Tumor risk consultation for predisposed women from high risk cancer families

Germline mutations of the cancer susceptibility genes BRCA1 and BRCA2 seem to lead to a very high risk for breast and/or ovarian cancer. Therefore, genetic counselling and identification of high-risk families may be essential to offer the opportunity to participate in a specific early cancer detection program and to provide individualized psychological support. In a two year period (August 1994-August 1997) 304 consultees present for genetic counselling at the interdisciplinary cancer genetic clinic (Department of Obstetrics & Gynecology and Human Genetics, Heinrich-Heine-Universit?t, Düsseldorf).
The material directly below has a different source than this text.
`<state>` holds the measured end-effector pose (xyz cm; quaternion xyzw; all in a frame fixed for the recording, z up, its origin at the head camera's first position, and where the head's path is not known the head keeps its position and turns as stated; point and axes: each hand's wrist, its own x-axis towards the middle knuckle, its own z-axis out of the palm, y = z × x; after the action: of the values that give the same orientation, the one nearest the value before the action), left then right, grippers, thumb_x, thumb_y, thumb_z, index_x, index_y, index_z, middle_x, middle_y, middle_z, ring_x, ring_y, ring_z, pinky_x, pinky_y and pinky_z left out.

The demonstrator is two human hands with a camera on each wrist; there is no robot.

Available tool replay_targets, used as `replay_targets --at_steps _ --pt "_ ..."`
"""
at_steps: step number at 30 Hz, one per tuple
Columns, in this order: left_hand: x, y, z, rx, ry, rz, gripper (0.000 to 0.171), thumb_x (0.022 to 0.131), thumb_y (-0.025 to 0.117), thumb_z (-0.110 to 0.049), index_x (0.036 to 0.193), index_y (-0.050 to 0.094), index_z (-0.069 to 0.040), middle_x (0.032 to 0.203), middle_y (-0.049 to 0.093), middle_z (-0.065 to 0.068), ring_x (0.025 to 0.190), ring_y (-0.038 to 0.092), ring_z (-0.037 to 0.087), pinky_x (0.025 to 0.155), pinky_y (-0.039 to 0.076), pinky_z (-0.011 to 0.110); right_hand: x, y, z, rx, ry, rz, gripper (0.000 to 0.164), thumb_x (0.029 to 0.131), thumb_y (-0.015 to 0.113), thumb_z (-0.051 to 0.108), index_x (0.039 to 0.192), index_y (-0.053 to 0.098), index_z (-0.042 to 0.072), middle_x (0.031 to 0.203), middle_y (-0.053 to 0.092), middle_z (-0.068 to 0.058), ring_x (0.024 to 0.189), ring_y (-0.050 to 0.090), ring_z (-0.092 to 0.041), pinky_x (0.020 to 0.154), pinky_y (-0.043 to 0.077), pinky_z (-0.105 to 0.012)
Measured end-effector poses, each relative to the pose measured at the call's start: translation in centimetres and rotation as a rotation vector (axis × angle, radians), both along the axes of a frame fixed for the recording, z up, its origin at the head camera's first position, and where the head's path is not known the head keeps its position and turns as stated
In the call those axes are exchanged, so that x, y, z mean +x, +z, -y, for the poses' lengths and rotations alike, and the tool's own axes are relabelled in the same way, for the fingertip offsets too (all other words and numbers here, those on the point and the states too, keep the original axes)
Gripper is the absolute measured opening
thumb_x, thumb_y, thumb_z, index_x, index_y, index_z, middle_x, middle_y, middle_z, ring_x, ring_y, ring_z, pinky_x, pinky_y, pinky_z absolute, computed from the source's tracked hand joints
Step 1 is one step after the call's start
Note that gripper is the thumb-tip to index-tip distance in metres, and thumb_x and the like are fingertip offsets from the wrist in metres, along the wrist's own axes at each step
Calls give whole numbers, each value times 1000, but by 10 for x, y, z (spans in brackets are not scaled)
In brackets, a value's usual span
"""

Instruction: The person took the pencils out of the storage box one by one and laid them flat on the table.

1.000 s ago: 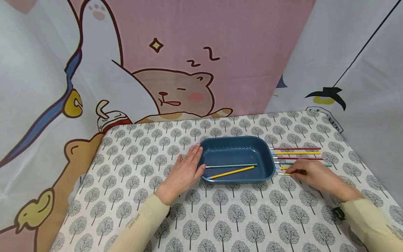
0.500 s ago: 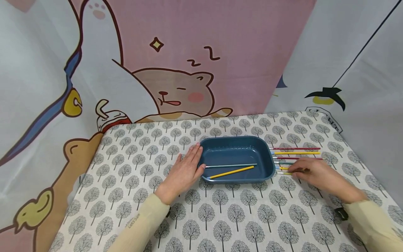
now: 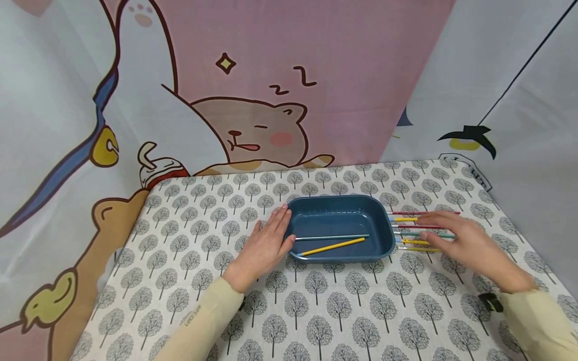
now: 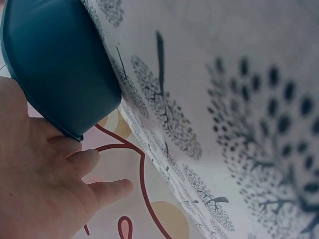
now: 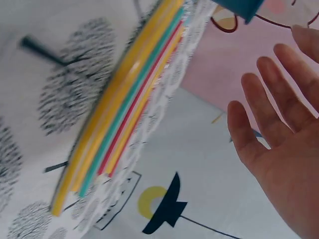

For genetic testing a BRCA1/2 mutation detection strategy including protein truncation test (PTT), single strand conformation polymorphism (SSCP), and direct DNA sequencing is used. 161 families fulfilled the inclusion criteria; at present, 72 families for whom complete analytical material is available are analyzed. Although genetic testing for BRCA1 and BRCA2 is technically challenging, women with a family history of multiple sporadic breast/ovarian cancers and those with a hereditary BRCA1 and BRCA2 gene defect may be distinguished. For the first group of consultees this may ease their concern, for the second group preventive measures including an early cancer detection or prevention program, psychological support or prophylactic surgery may be discussed.